При воспоминании о дочери глаза у старика увлажнились – настолько ослабла нервная система. Он протяжно, со всхлипом вздохнул, тщательно вытер рукавом мокрые глазницы, с чувством высморкался и шагнул к последнему улью, чтобы на сегодня завершить свои дела с пасекой, но тут мимо пробежала Стася, весело размахивая оцинкованным ведром, предназначенным для дойки, и старый Мангулис отвлекся. Он всем корпусом медленно повернулся вслед дочери, провожая взглядом ее ладную фигурку, облаченную в длинную юбку из дешевенького ситца в красный цветочек, собственноручно ею перешитую из материнской, и белую блузку с длинными рукавами на резинках. Девушка высоко вскидывала острые коленки, подол ее цветастой юбки задирался, обнажая белые тонкие икры, сверкали загорелые пятки. На голове у Стаси венок, умело сплетенный из ромашек и одуванчиков с вкраплениями голубых, словно чистый лазурит, васильков. Тяжелая тугая коса из светлых волос, не ворохнувшись, лежала на спине, между мокрыми от пота лопатками, выпирающими, будто крылышки у ангела.
«Когда уже успела сплести венок? – подумал с некоторым удивлением старый Мангулис. – Только что была в доме, и на-ка тебе. Ну, ловкая… вся в мать. У той тоже в руках все спорилось».
Дождавшись, когда девушка привычно присела на корточки под пасшейся на лугу Пеструхой (так они с дочерью называли корову с белыми и рыжими пятнами) и первые струи парного молока упруго ударили в порожнее и оттого звонкое ведро, Мангулис неохотно отвел отцовский одобрительный взгляд от дочери, намереваясь вновь направить свои босые ноги в сторону еще не осмотренного им улья, как вдруг явственно расслышал голос кукушки, раздававшийся совсем рядом, будто к нему опять вернулся слух. Невидимая птица куковала монотонно и, как ему показалось, устало, суля ему долгую жизнь. С минуту послушав глухое «ку-ку», старик в волнении переступил босыми ногами на горячей траве и сердито сказал:
– Ну что за дурная птица. Столько мне лет насулила, что я по своим немолодым годам и не донесу, силенки уже не те. Да и поздновато мне уже в новую жизнь стремиться. Ты лучше моей любимой доченьке посули долгую и счастливую жизнь, а мне уже ни к чему.

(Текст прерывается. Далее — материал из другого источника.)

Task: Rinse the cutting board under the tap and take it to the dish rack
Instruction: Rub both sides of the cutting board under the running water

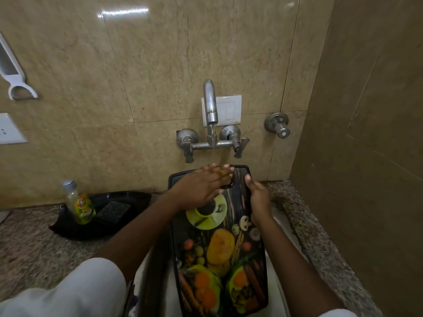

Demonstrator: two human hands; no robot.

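Two hands work the cutting board, which I see slanting in the sink below the tap: left hand flat, fingers spread (rubbing its top); right hand clasps its right edge.

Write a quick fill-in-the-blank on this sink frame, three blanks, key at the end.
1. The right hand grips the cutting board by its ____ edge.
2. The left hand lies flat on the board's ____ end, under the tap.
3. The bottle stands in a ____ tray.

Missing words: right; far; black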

Только он так проговорил, как кукушка и в самом деле перестала куковать, озадаченно запнулась на короткое время, а потом, как будто и вправду услышав искреннюю просьбу старика, закуковала с новой силой. Да так радостно, что слушать ее было одно удовольствие.
– Ну то-то, – сказал довольный Мангулис, с улыбкой покачал головой, потом сунул большие пальцы заскорузлых рук за резиновые помочи на груди и вновь неторопливой походкой двинулся к улью, что-то бурча под нос.
Занятый пчелиным домиком, старые доски которого пропахли душистым медом, старик не видел, как из леса вышли четверо вооруженных мужчин. Они воровато огляделись по сторонам и скорым шагом направились к девушке, все так же продолжавшей неловко сидеть на корточках под коровой, сноровисто дергая ее за тугие дойки. Стася сидела к лесу боком и не сразу заметила появление нежданных гостей.
– Добрый день, барышня… – негромко произнес рослый парень с автоматом шмайсер через плечо, остановившись от нее в двух шагах, и в знак уважения к девушке приподнял солдатскую кепку с козырьком немецкого кроя.
От неожиданности Стася вздрогнула, вскочила с места, чуть не опрокинув полное ведро парного молока.
– Разрешите молочка вашего отведать? – опять проговорил рослый парень, звучно шлепнув слюнявыми толстыми губами.
Он глядел на девушку насмешливыми маленькими глазами, посаженными друг к другу очень близко, что делало его круглое щекастое лицо, густо усеянное коричневыми конопушками, похожим на мордочку хорька. Курчавые волосы у парня были огненно-рыжие, как кленовые листья по осени. У него даже из расстегнутого на широкой груди ворота немецкого кителя, у которого были предусмотрительно оторваны погоны и другие знаки различия, торчала рыжая шерсть.